25 Pages Posted: 27 Jan 2016  

J.P. Sevilla

Independent

Date Written: 2015

Abstract

I examine the potential impact of value pricing by large public- and private-sector payers in low- and middle-income countries (LMICs) on allocative and dynamic efficiency in the global pharmaceutical industry. I do so particularly in light of the fact that there remain vastly underutilized cost-effective health technologies in LMICs. If LMICs were to adopt value pricing, this will induce greater utilization of such technologies and a substitution effect away from relatively cost ineffective patented drugs. Such substitution will clearly improve allocative efficiency because it will bring prices closer to marginal costs, and because it will not harm and may improve efficiency-enhancing price discrimination. And because we live in a second-best world and will continue to do so as long as patent durations are bounded, it can improve rather than worsen dynamic efficiency by improving the quality of invention (in the sense of reducing fixed costs per unit of social surplus produced) and by reducing surplus extraction and dissipation without necessarily impairing incentives to innovate.

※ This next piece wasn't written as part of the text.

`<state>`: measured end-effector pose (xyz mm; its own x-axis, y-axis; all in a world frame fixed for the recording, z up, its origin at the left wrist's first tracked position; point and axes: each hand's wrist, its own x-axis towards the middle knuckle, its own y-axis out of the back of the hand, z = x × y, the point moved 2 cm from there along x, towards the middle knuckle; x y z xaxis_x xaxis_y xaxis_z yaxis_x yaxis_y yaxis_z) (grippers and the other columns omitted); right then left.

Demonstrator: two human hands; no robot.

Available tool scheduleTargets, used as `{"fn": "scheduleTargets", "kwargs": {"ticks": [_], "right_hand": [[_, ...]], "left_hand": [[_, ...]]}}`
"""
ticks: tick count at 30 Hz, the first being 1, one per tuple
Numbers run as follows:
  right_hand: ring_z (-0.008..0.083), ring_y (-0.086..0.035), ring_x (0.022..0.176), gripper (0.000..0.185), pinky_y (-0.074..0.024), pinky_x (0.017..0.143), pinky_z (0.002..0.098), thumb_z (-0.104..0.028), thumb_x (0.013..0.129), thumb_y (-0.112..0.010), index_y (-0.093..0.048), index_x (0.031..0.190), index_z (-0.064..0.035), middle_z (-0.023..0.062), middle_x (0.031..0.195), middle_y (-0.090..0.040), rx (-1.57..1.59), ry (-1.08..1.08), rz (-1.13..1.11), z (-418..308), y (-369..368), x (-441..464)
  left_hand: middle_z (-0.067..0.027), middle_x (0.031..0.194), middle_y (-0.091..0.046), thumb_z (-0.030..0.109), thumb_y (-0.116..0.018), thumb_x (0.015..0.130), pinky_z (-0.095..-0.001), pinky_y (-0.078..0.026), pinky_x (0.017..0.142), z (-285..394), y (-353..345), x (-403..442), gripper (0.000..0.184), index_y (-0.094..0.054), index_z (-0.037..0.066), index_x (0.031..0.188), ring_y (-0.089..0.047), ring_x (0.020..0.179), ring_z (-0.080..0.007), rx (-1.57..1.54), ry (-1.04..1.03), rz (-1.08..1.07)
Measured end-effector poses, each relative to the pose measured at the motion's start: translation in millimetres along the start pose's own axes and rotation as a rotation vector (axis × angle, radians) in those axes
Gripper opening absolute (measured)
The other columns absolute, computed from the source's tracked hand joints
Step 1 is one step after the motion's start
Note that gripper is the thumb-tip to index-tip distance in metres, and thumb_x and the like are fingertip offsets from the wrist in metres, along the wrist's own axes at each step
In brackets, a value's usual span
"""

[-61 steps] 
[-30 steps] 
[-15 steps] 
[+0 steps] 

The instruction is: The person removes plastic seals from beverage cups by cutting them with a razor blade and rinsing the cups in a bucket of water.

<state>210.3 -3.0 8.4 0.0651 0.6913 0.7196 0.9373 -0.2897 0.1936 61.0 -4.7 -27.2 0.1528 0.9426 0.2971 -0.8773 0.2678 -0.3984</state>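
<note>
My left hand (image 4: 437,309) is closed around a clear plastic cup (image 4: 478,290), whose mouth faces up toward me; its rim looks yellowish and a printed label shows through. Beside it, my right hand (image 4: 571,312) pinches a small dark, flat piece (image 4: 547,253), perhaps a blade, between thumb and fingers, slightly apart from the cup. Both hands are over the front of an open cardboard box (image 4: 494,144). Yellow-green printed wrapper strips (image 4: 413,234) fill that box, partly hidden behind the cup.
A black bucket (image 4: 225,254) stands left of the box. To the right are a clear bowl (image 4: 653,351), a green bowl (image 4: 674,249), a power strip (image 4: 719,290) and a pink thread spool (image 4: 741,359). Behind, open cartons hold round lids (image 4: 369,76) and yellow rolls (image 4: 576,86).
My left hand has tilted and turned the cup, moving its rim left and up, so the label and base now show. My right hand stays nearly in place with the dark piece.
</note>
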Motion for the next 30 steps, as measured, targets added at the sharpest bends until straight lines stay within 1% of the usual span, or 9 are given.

Keywords: global health, value pricing, allocative efficiency, dynamic efficiency, pharmaceutical pricing, cost-effectiveness analysis

Suggested Citation

Sevilla, J.P., Value Pricing by Developing Countries and Its Impact on Allocative and Dynamic Efficiency in the Global Pharmaceutical Industry (2015). Journal of Law, Economics and Policy, Vol. 12, No. 2, 2015. Available at SSRN: https://ssrn.com/abstract=2722819

J.P. Sevilla (Contact Author)

Independent ( email )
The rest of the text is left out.